The Art of Fiction — Writing Exercises from John Gardner (#2)
Prompt: Describe the same simple event (a man gets off a bus, trips, looks around in embarrassment, and sees a woman smiling) using the same characters and elements of setting, in five completely different ways (changes of style, tone, sentence, structure, voice, psychic distance, etc.). Make sure the styles are radically different.
1.
Bob took small steps down the aisle. As he moved toward the front of the bus, he held on to the leather straps that hung down from the ceiling, trying to maintain his balance against the bus’s fluid momentum. He was always apprehensive about touching other passengers. He didn’t like to touch the surfaces of the bus either, but that couldn’t be helped. The bus slowed. Bob braced himself so as not to go lurching forward into the windshield. “Lafayette,” shouted the driver. “That’s me,” Bob called out. Bob shuffled forward. He passed the last row of seats and then passed the driver, whom he acknowledged with a courteous nod that went unreciprocated. Bob started down the steps toward the opened door. On the last step, just as he crossed the plane from the bus’s dim interior into the bright afternoon sun, the toe of Bob’s shoe clipped the rubber gasket of the bus’s folded door, and sent Bob careening headlong into the street. Instinctively, Bob reached out to cushion his fall. When he struck the pavement, he felt the skin along the heels of his hands peel back like the top on a sardine can. He felt the wind knocked out of him. He struggled to take in a breath. Someone approached and offered Bob a hand, but Bob refused. He was mortified by his clumsiness. He was not an old man. He was not feeble. He was not to be pitied. Bob raised himself up, brushing the grit from his pant legs with exaggerated attention. He felt too embarrassed to look up, to meet anyone’s gaze. He tried to ignore the pain, but his hands were wringing, oscillating at two different frequencies of pain, a high pitch stinging, and a low pitch throb. He could feel small bits of gravel embedded deep in his palms.

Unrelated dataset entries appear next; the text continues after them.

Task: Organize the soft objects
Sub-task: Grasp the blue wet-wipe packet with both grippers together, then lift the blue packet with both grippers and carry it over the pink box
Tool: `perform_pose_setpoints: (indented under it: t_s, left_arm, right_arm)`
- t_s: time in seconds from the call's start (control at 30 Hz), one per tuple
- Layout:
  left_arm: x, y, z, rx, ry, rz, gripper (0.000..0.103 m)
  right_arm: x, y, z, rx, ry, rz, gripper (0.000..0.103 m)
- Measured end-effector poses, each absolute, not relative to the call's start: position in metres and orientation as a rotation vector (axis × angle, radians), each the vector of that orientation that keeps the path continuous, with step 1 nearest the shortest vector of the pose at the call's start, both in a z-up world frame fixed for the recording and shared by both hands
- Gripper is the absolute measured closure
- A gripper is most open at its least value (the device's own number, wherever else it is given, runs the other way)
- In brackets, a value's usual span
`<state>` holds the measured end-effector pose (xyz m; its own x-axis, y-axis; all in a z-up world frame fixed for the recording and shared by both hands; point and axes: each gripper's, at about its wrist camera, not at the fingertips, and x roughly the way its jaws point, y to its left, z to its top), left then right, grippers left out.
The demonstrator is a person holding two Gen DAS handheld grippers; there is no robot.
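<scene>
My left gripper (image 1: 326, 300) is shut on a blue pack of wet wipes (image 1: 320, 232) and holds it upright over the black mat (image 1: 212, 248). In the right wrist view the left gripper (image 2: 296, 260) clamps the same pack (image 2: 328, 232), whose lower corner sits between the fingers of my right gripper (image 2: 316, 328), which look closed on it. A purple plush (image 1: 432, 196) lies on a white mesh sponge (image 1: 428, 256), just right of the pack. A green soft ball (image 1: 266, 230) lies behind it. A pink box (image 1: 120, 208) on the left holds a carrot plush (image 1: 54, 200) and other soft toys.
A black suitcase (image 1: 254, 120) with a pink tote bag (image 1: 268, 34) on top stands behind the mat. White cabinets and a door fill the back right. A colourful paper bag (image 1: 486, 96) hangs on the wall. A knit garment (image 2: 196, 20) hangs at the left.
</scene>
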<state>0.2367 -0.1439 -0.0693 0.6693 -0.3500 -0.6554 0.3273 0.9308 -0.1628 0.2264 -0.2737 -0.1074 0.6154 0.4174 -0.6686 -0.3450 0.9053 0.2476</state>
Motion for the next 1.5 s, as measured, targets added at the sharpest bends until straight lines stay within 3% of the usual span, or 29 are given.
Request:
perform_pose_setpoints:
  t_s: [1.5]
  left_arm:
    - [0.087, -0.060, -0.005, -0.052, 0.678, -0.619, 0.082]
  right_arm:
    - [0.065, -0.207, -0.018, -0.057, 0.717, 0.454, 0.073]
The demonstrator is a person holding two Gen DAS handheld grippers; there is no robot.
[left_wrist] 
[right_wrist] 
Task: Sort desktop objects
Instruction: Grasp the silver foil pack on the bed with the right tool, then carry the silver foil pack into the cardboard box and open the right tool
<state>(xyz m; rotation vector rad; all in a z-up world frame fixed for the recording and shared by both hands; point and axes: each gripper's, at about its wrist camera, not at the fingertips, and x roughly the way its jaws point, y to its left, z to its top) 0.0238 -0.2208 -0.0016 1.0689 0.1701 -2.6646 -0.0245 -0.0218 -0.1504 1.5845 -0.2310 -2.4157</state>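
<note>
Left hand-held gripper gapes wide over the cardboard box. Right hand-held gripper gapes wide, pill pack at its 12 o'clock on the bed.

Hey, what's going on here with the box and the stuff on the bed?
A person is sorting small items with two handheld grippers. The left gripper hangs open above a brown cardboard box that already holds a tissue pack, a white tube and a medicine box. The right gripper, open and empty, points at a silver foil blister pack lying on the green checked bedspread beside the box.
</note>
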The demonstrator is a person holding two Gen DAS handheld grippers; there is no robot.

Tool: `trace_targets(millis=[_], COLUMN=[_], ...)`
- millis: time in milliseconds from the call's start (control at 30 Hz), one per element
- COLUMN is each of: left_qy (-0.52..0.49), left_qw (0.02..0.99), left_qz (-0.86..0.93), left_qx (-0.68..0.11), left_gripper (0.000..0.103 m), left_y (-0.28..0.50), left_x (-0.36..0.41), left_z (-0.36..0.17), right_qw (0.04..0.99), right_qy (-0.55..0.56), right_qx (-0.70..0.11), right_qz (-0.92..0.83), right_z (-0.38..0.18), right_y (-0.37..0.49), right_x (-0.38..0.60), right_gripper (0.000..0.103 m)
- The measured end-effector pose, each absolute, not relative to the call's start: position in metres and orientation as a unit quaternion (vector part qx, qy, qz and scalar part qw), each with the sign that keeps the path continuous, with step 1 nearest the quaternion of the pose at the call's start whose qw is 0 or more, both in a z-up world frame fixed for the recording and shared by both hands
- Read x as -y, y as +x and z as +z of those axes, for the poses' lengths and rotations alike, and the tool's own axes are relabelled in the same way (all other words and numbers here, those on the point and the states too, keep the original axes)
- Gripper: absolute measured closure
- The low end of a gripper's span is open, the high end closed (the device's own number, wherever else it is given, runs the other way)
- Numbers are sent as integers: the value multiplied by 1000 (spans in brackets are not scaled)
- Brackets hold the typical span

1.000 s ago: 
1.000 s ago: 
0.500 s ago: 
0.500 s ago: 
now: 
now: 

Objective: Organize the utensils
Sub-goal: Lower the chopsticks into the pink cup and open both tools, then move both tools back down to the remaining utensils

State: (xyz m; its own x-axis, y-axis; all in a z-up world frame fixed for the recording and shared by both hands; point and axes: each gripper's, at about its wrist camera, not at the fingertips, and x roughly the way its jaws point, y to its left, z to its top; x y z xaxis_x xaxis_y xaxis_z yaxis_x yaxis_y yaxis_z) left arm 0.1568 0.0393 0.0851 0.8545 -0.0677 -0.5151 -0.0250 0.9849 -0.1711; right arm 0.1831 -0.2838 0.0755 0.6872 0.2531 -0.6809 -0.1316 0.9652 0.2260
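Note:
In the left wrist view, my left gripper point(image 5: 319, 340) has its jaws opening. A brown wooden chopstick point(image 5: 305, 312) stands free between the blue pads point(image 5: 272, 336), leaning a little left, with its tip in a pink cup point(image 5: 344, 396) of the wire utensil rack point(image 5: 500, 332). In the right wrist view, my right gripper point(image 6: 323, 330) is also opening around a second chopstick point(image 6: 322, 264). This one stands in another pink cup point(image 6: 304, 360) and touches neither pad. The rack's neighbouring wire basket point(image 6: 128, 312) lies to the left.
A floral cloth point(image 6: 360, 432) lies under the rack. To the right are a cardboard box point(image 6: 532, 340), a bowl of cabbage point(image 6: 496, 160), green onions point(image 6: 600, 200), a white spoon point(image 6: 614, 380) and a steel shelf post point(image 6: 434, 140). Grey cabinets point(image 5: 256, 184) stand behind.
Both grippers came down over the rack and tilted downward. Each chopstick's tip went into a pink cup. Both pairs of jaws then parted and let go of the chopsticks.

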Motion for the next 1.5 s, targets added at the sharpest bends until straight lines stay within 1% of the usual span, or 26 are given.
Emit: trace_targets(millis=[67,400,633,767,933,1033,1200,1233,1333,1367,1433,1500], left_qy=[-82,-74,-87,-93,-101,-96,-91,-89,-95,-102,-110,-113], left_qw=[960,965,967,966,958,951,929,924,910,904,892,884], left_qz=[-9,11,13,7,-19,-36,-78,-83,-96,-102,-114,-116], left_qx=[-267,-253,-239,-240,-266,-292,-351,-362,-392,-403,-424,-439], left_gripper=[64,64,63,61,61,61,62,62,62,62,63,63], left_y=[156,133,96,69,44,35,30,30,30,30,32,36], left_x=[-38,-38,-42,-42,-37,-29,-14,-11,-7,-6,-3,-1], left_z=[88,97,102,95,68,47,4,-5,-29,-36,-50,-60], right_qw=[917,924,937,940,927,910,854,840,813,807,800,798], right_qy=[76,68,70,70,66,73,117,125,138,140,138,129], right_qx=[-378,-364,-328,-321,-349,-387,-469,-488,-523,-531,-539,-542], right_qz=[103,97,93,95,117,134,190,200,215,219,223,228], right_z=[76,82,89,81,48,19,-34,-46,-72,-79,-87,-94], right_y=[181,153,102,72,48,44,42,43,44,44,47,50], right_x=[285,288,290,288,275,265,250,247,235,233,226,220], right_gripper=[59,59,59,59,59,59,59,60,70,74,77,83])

“Sir” the driver called after him. “Sir, are you okay?”
Bob turned to face the driver. “I’m fine,” Bob said.
Bob turned away from the bus, towards the sidewalk, and saw only a single face staring back at him: a young woman with dyed blue hair, leaning against the bus shelter, looking tired but resolute. The young woman was smiling, not with pity, but with a kind of quiet kindness, as if somehow, Bob’s gracelessness had touched her, had comforted her in some unexpected way.
2.
You race up the aisle, no time to waste. Gotta get home. Gotta get home before she does, or else. Or else what? Or else bad things. Very bad things.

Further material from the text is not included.